= Aditya Prasad Dash =

Renowned biologist specializing in malaria and vector-borne diseases

Aditya Prasad Dash (born 23 March 1951), who hails from the Indian State of Odisha, is an Indian biologist with special interest in malaria and vector borne diseases. His areas of interest include biomedical science, transmission biology of tropical disease, and modern biology of disease vectors. According to Vidwan, the national network for researchers and experts, Dash has authored 320 publications co-authored 699 publications. Since September 2020, Dash has been serving as the Vice Chancellor of Asian Institute of Public Health (AIPH) in Bhubaneswar.
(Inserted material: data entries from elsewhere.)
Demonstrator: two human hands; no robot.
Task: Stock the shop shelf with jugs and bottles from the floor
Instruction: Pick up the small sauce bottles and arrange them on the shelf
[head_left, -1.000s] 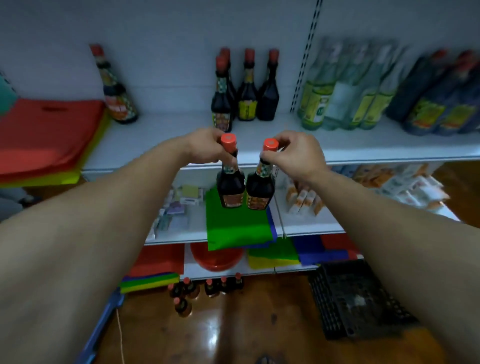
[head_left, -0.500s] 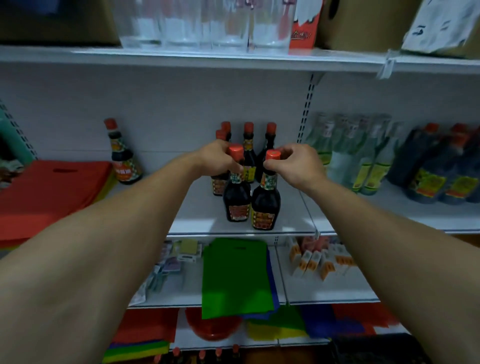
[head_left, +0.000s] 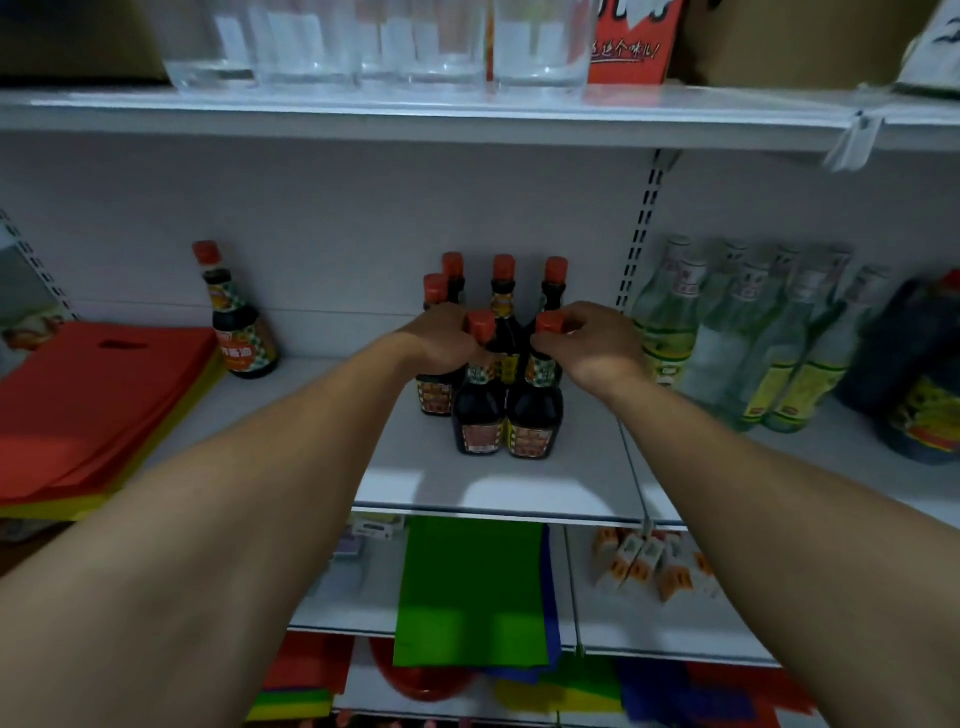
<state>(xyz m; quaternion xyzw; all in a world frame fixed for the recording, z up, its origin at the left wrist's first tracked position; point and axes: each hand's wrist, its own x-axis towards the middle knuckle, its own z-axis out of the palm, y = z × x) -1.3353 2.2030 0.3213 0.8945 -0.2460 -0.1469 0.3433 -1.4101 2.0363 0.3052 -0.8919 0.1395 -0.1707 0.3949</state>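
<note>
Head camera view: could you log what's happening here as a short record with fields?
Left hand: grip closed on the neck of the left dark bottle
Right hand: fingers pinching the neck of the right dark bottle, just under its red cap
Bottle position: both upright, side by side, on the white shelf
Behind them: four similar red-capped bottles
To the right: pale green bottles
To the left: lone sauce bottle beside red bags

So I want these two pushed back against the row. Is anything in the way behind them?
Nothing visible but the row itself: the two front bottles stand on the shelf right before the back bottles, both hands at their necks.
</note>
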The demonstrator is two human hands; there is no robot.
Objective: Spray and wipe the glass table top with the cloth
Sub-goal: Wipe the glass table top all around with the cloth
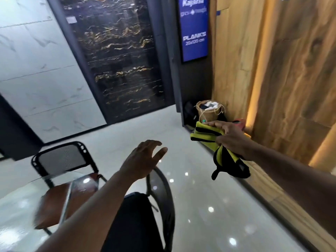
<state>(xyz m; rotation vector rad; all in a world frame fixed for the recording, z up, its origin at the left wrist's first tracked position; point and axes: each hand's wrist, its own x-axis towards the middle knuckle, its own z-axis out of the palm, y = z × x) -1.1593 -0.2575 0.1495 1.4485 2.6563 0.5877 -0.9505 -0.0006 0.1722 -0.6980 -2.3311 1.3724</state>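
Gripping the yellow-and-black cloth (221, 155) bunched in its curled fingers, the right hand (230, 136) hangs at three o'clock from the view's centre. It is out over the floor and well apart from the glass table top (23, 206), whose edge shows down at eight o'clock. The left hand (143, 160) hovers near the middle, fingers spread and holding nothing, above the back of a black chair (161, 195). A second chair (61, 160) stands at nine o'clock by the edge of the glass. No spray bottle can be made out for certain. To do this step well, I judge the person should turn toward eight o'clock, gather the cloth's loose hanging tail into a flat pad, and bring it over the glass before wiping.
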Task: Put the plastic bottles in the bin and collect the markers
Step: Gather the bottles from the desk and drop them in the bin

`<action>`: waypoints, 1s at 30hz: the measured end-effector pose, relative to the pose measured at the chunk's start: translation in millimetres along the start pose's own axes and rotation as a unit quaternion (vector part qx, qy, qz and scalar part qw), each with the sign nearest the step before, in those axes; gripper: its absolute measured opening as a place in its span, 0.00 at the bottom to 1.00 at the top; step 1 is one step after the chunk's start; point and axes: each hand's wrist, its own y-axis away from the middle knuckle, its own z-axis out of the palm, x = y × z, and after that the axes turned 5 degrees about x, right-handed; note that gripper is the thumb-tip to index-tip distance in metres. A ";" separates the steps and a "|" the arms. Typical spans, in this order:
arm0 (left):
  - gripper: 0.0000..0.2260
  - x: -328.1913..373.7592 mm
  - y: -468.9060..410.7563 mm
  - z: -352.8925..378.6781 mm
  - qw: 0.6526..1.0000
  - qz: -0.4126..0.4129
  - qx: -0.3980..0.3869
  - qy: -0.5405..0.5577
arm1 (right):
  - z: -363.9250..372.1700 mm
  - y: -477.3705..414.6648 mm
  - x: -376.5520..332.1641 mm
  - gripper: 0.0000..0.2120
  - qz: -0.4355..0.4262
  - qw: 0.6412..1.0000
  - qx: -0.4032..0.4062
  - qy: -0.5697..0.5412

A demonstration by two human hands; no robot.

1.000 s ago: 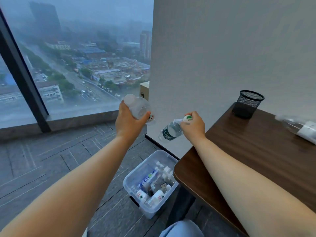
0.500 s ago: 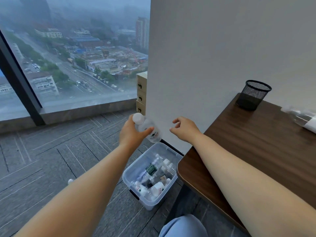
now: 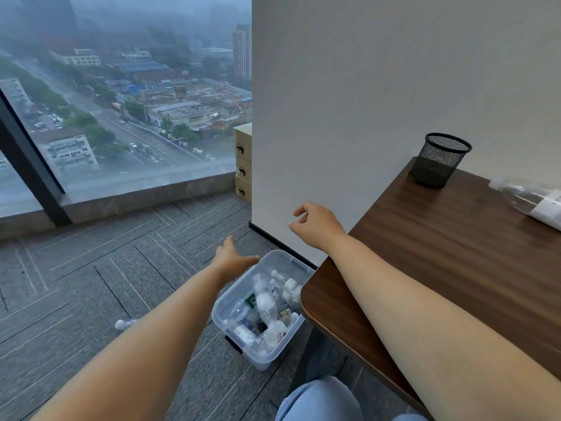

Before joining AIPH, he was the Vice Chancellor of Central University of Tamil Nadu during the period from August 2015 to August 2020. He had also worked at the World Health Organization (WHO) as the Regional Advisor for the South-East Region. He has also worked as the Director of the National Institute of Malaria Research (NIMR), New Delhi, of the Institute of Life Sciences (ILS), Bhubaneswar and of the National Institute for Research on Tribal Health, Jabalpur.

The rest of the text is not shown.